All the data should be printed again exactly as written.

**Supplied information**
##########
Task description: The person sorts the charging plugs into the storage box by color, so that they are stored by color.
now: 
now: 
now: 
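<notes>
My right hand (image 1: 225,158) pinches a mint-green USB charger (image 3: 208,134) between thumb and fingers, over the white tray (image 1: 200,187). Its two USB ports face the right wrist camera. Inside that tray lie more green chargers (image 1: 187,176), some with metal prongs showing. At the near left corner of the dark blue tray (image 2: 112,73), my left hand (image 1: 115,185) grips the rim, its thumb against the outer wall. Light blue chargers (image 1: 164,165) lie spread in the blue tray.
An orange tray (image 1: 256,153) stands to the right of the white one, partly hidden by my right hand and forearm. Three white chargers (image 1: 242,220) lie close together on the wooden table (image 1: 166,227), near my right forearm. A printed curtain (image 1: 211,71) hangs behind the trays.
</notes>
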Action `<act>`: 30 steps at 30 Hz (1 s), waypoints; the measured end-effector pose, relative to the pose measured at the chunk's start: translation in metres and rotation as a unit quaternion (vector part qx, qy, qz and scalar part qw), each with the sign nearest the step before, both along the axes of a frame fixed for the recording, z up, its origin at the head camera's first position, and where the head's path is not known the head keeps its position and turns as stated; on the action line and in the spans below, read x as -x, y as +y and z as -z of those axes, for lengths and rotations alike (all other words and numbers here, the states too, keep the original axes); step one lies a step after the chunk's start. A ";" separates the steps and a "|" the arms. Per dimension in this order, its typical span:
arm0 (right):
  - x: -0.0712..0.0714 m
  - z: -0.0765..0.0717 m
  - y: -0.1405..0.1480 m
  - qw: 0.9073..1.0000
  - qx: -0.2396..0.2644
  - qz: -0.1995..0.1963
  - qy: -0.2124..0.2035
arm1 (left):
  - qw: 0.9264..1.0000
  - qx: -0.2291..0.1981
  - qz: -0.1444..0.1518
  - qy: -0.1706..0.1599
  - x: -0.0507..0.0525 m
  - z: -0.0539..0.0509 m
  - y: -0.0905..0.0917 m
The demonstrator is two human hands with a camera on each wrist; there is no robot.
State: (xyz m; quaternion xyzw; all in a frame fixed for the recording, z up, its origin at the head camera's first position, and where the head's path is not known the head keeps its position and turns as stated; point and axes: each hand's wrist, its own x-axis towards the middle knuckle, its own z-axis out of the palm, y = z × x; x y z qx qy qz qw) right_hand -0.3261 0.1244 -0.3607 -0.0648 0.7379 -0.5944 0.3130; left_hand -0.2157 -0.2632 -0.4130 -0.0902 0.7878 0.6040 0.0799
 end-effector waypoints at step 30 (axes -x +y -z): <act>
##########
**Response to this exercise**
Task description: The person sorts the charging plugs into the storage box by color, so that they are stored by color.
now: 
now: 
now: 
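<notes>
My right hand (image 1: 225,158) pinches a mint-green USB charger (image 3: 208,134) between thumb and fingers, over the white tray (image 1: 200,187). Its two USB ports face the right wrist camera. Inside that tray lie more green chargers (image 1: 187,176), some with metal prongs showing. At the near left corner of the dark blue tray (image 2: 112,73), my left hand (image 1: 115,185) grips the rim, its thumb against the outer wall. Light blue chargers (image 1: 164,165) lie spread in the blue tray.
An orange tray (image 1: 256,153) stands to the right of the white one, partly hidden by my right hand and forearm. Three white chargers (image 1: 242,220) lie close together on the wooden table (image 1: 166,227), near my right forearm. A printed curtain (image 1: 211,71) hangs behind the trays.
</notes>
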Action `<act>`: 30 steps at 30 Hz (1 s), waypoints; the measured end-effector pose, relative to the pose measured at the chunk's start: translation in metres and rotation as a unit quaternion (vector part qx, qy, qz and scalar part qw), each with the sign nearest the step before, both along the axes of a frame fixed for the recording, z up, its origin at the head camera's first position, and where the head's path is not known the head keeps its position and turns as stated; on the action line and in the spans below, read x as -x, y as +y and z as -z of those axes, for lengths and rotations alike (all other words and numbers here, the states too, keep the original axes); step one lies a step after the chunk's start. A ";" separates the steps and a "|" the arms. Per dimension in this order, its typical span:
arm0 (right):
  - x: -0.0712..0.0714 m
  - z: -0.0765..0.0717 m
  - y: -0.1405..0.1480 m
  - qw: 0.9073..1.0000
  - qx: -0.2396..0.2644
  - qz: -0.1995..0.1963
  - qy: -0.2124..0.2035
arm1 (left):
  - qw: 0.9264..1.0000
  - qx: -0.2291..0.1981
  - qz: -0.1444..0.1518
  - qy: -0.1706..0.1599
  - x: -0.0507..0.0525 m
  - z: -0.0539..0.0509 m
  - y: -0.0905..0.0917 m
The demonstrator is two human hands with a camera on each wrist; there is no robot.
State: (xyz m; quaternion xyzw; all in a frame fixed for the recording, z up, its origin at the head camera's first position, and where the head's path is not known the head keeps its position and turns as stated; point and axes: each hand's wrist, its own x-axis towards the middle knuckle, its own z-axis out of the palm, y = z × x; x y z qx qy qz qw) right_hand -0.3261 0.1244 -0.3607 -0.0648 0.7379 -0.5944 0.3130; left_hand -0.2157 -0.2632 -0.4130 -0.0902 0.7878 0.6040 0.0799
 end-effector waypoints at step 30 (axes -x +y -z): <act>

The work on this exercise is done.